• ACTIVITY:
Where a line below holds the string "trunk", count it; then give the total without any other words.

START DATASET CONTENT

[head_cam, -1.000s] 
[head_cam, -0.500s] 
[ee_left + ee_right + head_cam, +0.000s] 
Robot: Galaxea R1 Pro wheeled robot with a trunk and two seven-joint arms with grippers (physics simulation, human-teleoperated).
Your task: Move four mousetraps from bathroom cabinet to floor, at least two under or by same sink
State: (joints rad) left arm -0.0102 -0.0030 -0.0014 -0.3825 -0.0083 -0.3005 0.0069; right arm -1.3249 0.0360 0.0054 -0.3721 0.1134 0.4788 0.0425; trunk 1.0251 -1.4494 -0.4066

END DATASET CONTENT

• RESULT:
2